Avancé hasta la puerta, despacio, inclinándome para recoger la barra de hierro antes de irme. Me incorporé, mirando en dirección a la cama, en dirección al anciano. No se me ocurría qué decir, así que hice un gesto con el cuaderno.
– Encontré lo que necesitaba expliqué. -No respondió-. Sabía que lo tendría. Habría sido una gran reportera algún día, ella… -Mi voz se quebró.
Me quedé ahí de pie en vano. Levanté la mirada al techo, enlucido, sucio y agrietado. ¡Dios!, pensé. Y pensé en Luther Plunkitt. En el aparcamiento al exterior de la prisión. Con esa sonrisa pegada a su cara, con ese conocimiento terrible enterrado en sus ojos. Nadie sabe nunca lo que realmente es correcto, pero siempre hay alguien que tiene que pulsar el botón. Así son las cosas.
– Creo que ella lo entendería, señor Ziegler -opiné al fin.
Las palabras me supieron a ceniza. ¿Cómo iba yo a saber si lo entendería o no?

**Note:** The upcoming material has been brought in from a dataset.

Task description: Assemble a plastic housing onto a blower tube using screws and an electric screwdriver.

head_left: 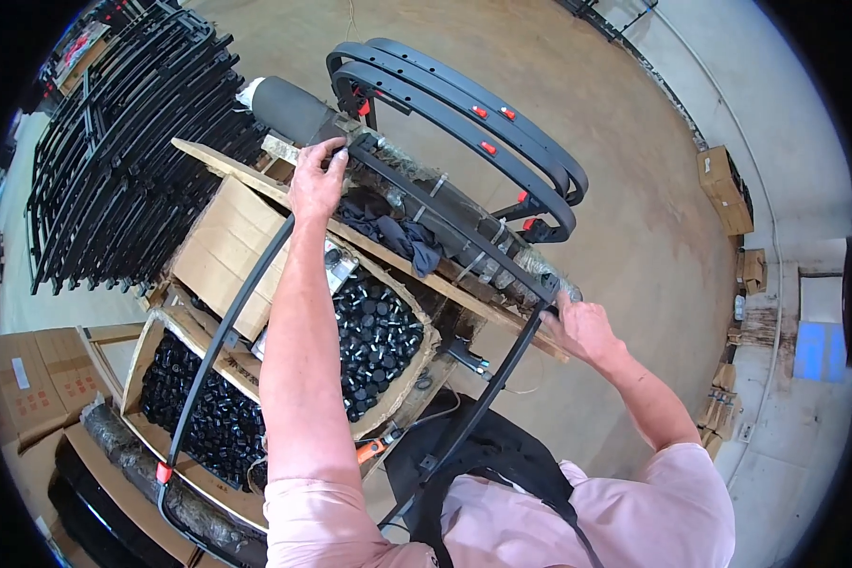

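Note:
A black curved metal frame (pixel 488 398) lies across the work stand, its two side bars running down toward me. My left hand (pixel 314 180) grips the frame's far left corner, close to a grey foam-covered roll (pixel 289 109). My right hand (pixel 582 327) holds the frame's right corner at the end of a wrapped bundle of bars (pixel 464 222). A dark cloth (pixel 393 232) lies on the wooden board (pixel 417 270) beneath the frame.
Two cardboard boxes of several black round caps (pixel 379 341) stand under my left arm. Stacked black curved frames (pixel 123 151) fill the left floor. Black arched rims (pixel 464 114) with red clips stand behind the stand. Cardboard boxes (pixel 724 189) sit by the right wall.

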A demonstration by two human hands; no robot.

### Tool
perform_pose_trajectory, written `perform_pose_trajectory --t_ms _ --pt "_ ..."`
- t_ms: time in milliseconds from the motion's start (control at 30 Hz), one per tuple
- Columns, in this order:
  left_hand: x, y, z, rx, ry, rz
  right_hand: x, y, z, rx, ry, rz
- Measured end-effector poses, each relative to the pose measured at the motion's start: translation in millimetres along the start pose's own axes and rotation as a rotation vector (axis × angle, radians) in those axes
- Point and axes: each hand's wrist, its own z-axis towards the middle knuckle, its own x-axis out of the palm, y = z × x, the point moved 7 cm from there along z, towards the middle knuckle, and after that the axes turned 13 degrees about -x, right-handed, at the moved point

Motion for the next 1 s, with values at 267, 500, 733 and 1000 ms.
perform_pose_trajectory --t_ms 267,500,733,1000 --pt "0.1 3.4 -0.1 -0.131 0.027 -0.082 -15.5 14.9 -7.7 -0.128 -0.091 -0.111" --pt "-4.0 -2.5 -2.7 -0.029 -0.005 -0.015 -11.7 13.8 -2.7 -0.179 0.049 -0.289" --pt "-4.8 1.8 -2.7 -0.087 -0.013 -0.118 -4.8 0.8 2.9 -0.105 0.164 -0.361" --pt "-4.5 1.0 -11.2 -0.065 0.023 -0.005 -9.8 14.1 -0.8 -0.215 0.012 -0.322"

Y sin embargo era lo único que fui capaz de decirle.
– Creo que lo entendería.
El hombre soltó un bufido áspero.
– Tan enfadada -murmuró mirando el suelo-. Las cosas ocurren en esta vida. No podemos controlarlo todo, Michelle.
Empecé a hablar de nuevo, pero no creo que estuviera escuchándome. Me callé y, unos segundos más tarde, me fui.